Inventing the "American Way"
- Author: Wendy L. Wall
- Published: January 18, 2008 (Oxford University Press)
- Publication place: United States
- Pages: 400
- ISBN: 9780195329100

= Inventing the "American Way" =

2008 history book by Wendy L. Wall

Inventing the "American Way": The Politics of Consensus from the New Deal to the Civil Rights Movement is a 2008 book by American historian Wendy L. Wall, a professor at Queen's University. It deals with postwar consensus politics and a national unity which developed from governmental response to the rise of communism and fascism.

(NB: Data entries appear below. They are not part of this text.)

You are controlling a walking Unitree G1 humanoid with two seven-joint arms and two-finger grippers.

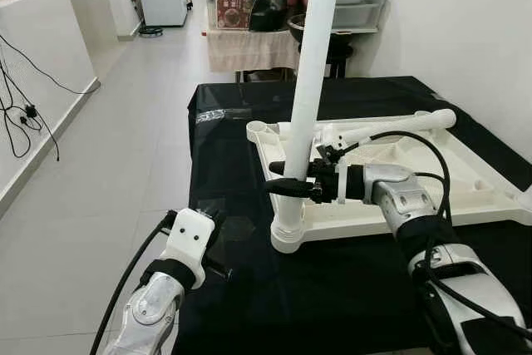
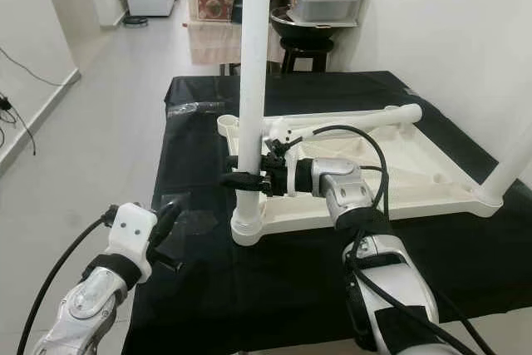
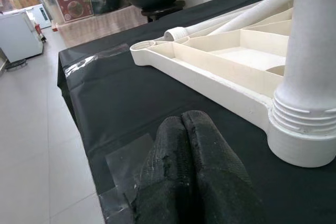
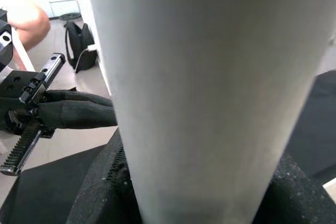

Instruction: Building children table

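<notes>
R gripper (image 1: pixel 293 186) clamped on upright white leg (image 1: pixel 308 81) seated in near-left corner socket of inverted tabletop (image 1: pixel 391 205) on black-covered desk (image 1: pixel 241 288); L gripper (image 3: pixel 195 150) fingers together, hovering at desk's left edge.

the white plastic tabletop (image 1: pixel 465 197) lies upside down on the black-covered table (image 1: pixel 241 139). a white tube leg (image 1: pixel 306 97) stands upright in its near-left corner socket, the right gripper (image 1: pixel 291 186) around it. a second white leg (image 1: pixel 399 125) lies across the tabletop behind. the left gripper (image 3: pixel 194 171) sits near the table's left edge.
</notes>
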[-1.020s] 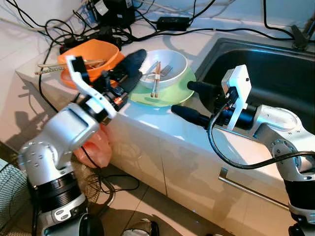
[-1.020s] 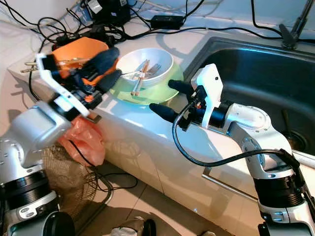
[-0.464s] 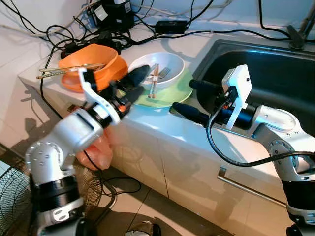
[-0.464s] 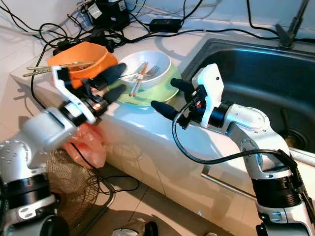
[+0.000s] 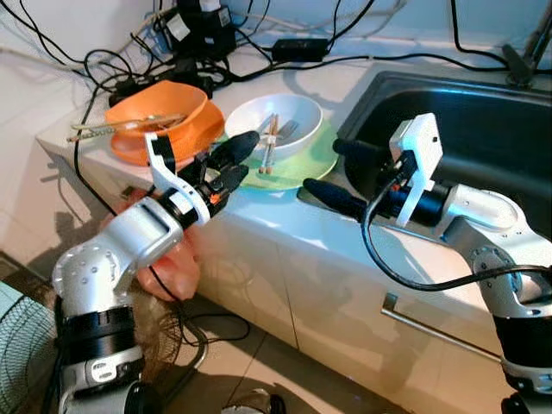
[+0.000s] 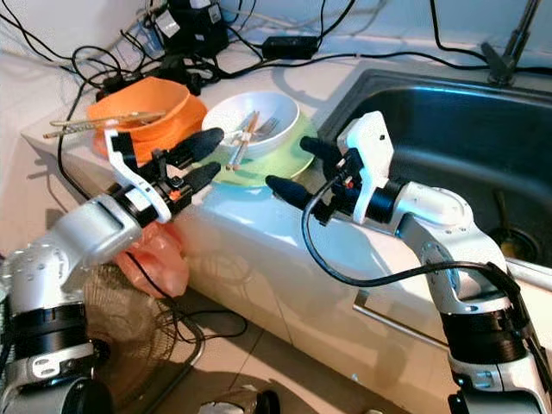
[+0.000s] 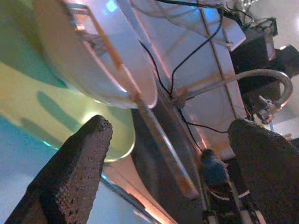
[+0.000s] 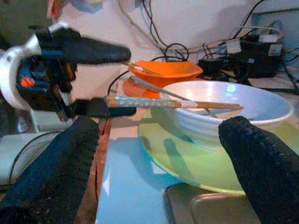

Wall argues that national unity projects were forged, in order to unite Americans around what seemed to be their common values.

According to Kevin M. Kruse from Princeton University, Wall shows that "concepts most Americans now take for granted were created at mid-century to mask deep divisions in American society". Projects such as the Freedom Train and Letters from America were built in support of capitalism and protection from other ideologies.

According to Jeremi Suri from the University of Wisconsin, this book covers new ground in careful analysis of how "politicians, intellectuals, businesspeople, labor unions, and ethnic organizations worked—in shifting coalitions—to promote a predominant set of assumptions about citizenship and patriotism."

==Awards==
The book has received the Ellis W. Hawley Prize of the Organization of American Historians in 2008 and the Phi Alpha Theta Best First Book Award.